In contrast to other respiratory viruses, children have less severe symptoms when infected with the novel severe acute respiratory syndrome coronavirus 2 (SARS-CoV-2). In this review, we discuss proposed hypotheses for the age-related difference in severity of coronavirus disease 2019 (COVID-19).

Factors proposed to explain the difference in severity of COVID-19 in children and adults include those that put adults at higher risk and those that protect children.
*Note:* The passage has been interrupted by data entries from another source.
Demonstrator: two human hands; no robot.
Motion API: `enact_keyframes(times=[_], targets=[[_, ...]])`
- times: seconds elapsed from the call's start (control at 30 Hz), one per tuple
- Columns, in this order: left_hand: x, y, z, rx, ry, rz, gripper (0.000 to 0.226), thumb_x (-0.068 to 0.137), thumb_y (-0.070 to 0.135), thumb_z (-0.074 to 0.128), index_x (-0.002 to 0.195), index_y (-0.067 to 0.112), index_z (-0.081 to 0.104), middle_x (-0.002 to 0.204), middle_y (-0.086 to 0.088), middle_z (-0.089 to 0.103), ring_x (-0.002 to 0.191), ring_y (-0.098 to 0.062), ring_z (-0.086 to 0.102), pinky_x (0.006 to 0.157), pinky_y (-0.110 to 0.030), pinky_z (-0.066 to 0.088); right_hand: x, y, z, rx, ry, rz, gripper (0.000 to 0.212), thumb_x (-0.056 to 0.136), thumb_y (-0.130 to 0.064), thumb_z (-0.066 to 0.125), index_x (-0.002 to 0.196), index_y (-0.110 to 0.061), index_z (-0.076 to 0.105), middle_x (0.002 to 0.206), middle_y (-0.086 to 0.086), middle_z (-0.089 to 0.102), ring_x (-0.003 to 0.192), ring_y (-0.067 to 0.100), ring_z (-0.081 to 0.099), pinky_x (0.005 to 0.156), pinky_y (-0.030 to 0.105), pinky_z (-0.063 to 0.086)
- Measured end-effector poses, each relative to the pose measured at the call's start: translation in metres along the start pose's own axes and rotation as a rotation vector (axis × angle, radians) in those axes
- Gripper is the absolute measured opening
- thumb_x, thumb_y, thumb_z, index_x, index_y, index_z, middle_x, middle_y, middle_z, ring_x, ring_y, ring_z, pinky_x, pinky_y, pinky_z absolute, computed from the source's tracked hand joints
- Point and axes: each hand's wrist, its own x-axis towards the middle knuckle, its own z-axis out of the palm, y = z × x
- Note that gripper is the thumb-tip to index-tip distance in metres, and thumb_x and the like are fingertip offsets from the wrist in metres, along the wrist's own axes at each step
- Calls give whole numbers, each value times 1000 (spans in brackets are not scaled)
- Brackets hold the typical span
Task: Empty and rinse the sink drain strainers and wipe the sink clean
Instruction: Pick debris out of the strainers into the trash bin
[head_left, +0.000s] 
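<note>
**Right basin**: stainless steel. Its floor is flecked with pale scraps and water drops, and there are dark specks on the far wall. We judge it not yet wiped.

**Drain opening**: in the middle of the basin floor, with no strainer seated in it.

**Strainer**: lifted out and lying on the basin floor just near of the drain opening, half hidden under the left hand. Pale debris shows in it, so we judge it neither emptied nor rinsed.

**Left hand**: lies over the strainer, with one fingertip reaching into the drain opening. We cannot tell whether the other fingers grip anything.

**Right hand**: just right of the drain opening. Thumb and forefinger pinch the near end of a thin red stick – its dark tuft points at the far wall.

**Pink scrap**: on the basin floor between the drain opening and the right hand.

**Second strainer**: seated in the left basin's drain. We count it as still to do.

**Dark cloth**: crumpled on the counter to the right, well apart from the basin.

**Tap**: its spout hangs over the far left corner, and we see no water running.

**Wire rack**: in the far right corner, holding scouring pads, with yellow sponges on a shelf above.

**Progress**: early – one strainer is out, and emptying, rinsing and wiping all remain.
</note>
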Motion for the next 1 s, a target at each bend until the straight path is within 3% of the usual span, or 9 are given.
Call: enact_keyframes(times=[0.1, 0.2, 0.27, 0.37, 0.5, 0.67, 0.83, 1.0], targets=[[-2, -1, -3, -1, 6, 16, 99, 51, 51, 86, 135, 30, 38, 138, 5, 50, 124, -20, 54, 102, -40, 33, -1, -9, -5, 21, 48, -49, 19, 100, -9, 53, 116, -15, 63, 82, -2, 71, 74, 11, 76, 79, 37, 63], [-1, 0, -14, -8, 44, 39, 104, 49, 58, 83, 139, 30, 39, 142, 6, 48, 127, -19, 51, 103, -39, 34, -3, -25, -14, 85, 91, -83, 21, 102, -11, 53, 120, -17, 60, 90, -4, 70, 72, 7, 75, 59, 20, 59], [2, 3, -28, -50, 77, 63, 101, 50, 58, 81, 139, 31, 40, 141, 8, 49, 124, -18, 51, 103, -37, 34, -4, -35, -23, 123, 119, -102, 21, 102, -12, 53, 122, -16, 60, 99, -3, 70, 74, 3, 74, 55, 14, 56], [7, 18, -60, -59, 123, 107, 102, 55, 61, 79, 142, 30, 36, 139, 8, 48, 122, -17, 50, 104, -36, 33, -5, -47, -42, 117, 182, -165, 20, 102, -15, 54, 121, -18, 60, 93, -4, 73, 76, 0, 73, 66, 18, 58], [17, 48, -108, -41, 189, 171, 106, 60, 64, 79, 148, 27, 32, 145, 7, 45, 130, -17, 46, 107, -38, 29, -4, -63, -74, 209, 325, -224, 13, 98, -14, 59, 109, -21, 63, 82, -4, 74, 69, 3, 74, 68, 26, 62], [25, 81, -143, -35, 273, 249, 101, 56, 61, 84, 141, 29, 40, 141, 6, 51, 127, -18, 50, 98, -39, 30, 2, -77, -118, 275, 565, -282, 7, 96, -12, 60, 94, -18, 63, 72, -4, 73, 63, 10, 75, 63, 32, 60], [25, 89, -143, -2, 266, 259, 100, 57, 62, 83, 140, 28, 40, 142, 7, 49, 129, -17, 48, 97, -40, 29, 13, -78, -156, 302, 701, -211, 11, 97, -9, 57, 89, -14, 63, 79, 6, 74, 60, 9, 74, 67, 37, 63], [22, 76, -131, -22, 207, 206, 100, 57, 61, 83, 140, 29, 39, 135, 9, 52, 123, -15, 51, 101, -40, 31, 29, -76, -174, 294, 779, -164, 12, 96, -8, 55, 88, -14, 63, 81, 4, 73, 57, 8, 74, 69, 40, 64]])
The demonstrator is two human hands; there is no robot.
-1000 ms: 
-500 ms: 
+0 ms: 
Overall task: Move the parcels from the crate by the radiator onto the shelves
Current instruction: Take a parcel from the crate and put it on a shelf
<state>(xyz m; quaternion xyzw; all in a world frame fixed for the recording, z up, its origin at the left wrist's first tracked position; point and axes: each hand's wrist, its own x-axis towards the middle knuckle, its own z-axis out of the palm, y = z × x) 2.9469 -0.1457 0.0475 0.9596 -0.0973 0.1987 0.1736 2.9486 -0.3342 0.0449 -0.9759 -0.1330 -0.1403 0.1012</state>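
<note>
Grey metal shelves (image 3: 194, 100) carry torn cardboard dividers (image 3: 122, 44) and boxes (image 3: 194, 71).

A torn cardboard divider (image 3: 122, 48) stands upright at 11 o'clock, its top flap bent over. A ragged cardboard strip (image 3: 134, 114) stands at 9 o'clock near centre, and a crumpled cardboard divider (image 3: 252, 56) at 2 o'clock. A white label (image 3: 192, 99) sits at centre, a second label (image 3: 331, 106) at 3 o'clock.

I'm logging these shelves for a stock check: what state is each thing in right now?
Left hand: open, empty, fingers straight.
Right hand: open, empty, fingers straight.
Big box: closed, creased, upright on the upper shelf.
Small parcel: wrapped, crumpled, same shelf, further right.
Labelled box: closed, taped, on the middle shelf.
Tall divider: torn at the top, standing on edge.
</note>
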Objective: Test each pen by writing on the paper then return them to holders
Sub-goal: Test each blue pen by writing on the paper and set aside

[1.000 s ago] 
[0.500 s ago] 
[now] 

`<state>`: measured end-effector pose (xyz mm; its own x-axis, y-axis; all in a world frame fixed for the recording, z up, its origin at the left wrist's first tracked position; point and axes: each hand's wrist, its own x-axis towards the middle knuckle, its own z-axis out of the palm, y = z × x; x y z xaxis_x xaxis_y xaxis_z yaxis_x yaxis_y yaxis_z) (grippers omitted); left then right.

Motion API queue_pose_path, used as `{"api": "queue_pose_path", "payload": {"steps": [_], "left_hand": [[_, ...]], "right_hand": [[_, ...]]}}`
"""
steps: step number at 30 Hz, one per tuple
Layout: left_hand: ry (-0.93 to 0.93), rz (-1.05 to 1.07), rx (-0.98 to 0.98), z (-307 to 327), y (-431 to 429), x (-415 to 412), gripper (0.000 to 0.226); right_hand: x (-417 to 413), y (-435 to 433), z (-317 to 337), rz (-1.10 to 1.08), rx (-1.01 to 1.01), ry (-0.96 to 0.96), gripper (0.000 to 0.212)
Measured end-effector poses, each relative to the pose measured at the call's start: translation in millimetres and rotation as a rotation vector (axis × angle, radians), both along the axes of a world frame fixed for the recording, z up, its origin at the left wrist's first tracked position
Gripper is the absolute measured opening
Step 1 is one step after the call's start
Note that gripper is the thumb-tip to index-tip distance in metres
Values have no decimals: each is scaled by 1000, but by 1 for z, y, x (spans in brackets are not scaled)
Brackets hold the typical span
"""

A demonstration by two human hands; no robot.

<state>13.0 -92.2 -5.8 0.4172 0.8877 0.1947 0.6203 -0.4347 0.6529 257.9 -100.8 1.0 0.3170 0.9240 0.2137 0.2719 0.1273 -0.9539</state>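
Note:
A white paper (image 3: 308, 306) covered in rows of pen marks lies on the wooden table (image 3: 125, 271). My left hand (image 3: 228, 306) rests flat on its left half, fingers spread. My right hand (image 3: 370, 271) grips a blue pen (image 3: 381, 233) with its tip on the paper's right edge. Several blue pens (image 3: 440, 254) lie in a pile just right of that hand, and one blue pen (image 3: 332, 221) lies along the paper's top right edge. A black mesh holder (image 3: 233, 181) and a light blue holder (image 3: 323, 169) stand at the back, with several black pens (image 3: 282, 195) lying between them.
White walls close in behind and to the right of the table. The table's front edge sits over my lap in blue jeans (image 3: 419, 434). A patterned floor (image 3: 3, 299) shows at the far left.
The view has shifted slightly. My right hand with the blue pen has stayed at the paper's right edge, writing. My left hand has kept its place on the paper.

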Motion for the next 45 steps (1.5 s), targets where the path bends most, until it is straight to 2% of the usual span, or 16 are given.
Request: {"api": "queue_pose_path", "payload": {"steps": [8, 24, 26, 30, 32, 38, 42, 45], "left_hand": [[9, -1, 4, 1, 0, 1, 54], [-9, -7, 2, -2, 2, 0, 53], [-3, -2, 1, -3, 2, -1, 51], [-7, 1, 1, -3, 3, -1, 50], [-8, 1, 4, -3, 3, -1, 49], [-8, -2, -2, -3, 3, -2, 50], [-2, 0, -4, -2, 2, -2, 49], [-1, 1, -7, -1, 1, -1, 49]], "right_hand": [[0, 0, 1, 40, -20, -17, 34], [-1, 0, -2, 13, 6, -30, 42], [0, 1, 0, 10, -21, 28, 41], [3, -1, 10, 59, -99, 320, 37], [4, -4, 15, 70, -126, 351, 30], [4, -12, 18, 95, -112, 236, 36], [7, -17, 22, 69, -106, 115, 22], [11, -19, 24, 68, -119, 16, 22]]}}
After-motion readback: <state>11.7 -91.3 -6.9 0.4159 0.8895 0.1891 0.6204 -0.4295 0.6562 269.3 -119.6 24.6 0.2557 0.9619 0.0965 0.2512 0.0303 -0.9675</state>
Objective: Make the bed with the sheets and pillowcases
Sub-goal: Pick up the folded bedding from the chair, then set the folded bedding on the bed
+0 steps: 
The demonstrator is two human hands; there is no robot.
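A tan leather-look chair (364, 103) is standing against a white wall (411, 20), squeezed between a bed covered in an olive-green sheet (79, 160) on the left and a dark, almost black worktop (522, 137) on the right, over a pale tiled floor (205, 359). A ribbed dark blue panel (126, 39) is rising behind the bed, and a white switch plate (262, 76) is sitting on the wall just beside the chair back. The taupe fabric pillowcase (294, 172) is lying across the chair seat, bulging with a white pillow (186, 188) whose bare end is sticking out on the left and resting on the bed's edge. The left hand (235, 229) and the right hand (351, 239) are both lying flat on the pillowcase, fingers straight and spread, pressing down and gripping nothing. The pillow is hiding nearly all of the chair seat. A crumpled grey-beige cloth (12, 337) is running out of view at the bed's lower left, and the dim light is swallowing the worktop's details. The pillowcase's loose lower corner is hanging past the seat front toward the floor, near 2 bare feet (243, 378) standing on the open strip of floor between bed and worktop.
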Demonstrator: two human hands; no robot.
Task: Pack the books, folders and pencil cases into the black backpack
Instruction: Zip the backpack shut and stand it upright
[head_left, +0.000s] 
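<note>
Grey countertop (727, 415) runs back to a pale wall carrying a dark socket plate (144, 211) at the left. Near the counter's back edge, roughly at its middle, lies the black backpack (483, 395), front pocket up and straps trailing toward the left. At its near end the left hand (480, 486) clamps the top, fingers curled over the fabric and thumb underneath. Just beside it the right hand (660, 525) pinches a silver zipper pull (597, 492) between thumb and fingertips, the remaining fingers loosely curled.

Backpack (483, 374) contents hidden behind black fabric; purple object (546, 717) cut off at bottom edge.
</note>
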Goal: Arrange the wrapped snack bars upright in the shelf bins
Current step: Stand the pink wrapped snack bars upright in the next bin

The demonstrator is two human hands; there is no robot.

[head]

The former include: (1) age-related increase in endothelial damage and changes in clotting function; (2) higher density, increased affinity and different distribution of angiotensin converting enzyme 2 receptors and transmembrane serine protease 2; (3) pre-existing coronavirus antibodies (including antibody-dependent enhancement) and T cells; (4) immunosenescence and inflammaging, including the effects of chronic cytomegalovirus infection; (5) a higher prevalence of comorbidities associated with severe COVID-19 and (6) lower levels of vitamin D. Factors that might protect children include: (1) differences in innate and adaptive immunity; (2) more frequent recurrent and concurrent infections; (3) pre-existing immunity to coronaviruses; (4) differences in microbiota; (5) higher levels of melatonin; (6) protective off-target effects of live vaccines and (7) lower intensity of exposure to SARS-CoV-2.

  • epidemiology
  • microbiology
  • virology

Data availability statement

No data are available.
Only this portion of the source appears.